A homomorphism is a map that preserves selected structure between two algebraic structures, with the structure to be preserved being given by the naming of the homomorphism. Particular definitions of homomorphism include the following:
A semigroup homomorphism is a map that preserves an associative binary operation.
A monoid homomorphism is a semigroup homomorphism that maps the identity element to the identity of the codomain.
A group homomorphism is a homomorphism that preserves the group structure. It may equivalently be defined as a semigroup homomorphism between groups.
A ring homomorphism is a homomorphism that preserves the ring structure.

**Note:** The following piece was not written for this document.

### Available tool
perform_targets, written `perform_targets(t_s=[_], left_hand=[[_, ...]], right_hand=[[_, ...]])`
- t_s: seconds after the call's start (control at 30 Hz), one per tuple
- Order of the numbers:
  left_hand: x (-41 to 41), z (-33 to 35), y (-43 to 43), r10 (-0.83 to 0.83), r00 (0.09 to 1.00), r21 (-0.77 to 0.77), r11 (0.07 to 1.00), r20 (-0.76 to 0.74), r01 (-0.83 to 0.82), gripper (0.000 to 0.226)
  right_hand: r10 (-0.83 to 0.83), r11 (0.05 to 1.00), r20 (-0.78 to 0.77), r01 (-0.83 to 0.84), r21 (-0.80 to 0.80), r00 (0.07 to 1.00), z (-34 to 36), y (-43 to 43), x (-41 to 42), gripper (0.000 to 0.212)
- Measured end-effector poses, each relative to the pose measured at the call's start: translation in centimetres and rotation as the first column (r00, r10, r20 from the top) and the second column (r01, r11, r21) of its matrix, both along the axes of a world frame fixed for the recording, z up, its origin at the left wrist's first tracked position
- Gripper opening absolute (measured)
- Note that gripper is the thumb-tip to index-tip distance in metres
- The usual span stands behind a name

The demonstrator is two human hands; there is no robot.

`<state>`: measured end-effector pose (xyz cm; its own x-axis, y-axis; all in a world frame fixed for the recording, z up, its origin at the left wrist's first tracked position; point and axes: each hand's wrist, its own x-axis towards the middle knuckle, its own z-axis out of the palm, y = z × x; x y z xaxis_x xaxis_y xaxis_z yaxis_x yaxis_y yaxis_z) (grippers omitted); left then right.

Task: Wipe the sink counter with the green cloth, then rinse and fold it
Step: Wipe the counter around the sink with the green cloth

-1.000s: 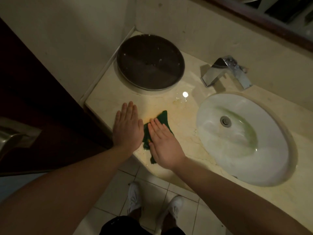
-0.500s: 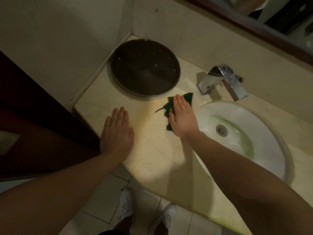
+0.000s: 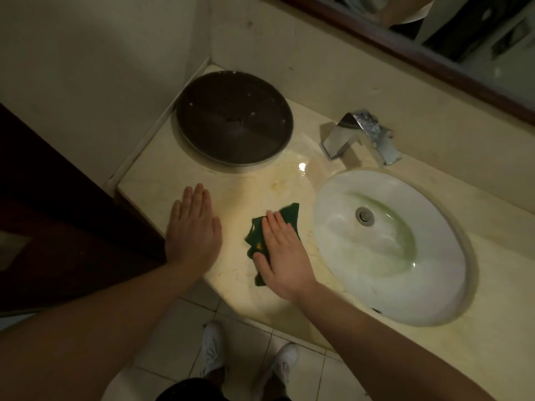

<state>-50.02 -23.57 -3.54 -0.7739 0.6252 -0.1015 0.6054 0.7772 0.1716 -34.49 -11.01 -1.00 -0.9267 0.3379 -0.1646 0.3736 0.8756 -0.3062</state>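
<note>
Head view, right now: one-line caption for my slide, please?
Right hand flat on the green cloth, wiping the counter beside the sink; left hand rests flat nearby.

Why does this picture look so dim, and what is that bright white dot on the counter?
Head view: the room is dark, with one warm pool of light on the counter; the dot is glare on a wet patch near the faucet. The right hand on the green cloth has slightly blurred fingertips. Straight edges bow, as wide lenses do.

A dark round tray (image 3: 234, 118) is set beside a chrome faucet (image 3: 360, 136); white shoes (image 3: 212, 347) are seen on floor tiles (image 3: 170, 354).
</note>
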Motion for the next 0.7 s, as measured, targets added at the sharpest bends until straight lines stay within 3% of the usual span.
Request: perform_targets(t_s=[0.1,0.17,0.27,0.4,0.5,0.57,0.7], left_hand=[[0.0,0.3,-0.1,-0.003,1.0,-0.002,1.0,0.012,0.004,0.063],[0.0,0.4,0.0,-0.008,1.0,-0.01,1.0,0.009,0.008,0.063],[-0.1,0.5,-0.1,-0.018,1.0,-0.03,0.999,0.005,0.018,0.063],[-0.1,0.6,-0.3,-0.024,1.0,-0.025,0.999,0.001,0.024,0.063],[-0.1,0.6,-0.3,-0.028,1.0,-0.024,0.999,0.008,0.029,0.063],[-0.2,0.6,-0.3,-0.029,1.0,-0.02,0.999,0.013,0.029,0.063],[-0.2,0.6,-0.4,-0.022,0.999,0.014,1.0,0.024,0.021,0.062]], right_hand=[[-0.216,0.972,-0.173,0.196,-0.126,0.961,1.3,1.0,0.8,0.057],[-0.467,0.884,-0.262,0.449,-0.13,0.844,1.8,1.5,1.2,0.048],[-0.643,0.756,-0.045,0.624,-0.199,0.764,2.5,1.3,0.9,0.051],[-0.682,0.682,0.195,0.71,-0.179,0.705,3.0,0.8,-0.4,0.052],[-0.656,0.574,0.32,0.727,-0.376,0.684,3.8,1.5,-0.8,0.027],[-0.65,0.462,0.327,0.699,-0.545,0.686,5.1,1.7,-0.4,0.015],[-0.711,0.394,0.176,0.593,-0.702,0.681,8.6,2.5,0.4,0.023]])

Whether the multiplicative identity is to be preserved depends upon the definition of ring in use.
A linear map is a homomorphism that preserves the vector space structure, namely the abelian group structure and scalar multiplication. The scalar type must further be specified to specify the homomorphism, e.g. every R-linear map is a Z-linear map, but not vice versa.
An algebra homomorphism is a homomorphism that preserves the algebra structure.
A functor is a homomorphism between two categories.
Is it clear, now?
I am uncomfortable with “A functor is a homomorphism between two categories.”. Homomorphism preserves some structure, and while categories have object with structure, I’m unclear what they have themselves. (I shouldn’t anthropomorphize, but some categories cute.)
Anyway, one of the developers (Steenrod) called “abstract nonsense”.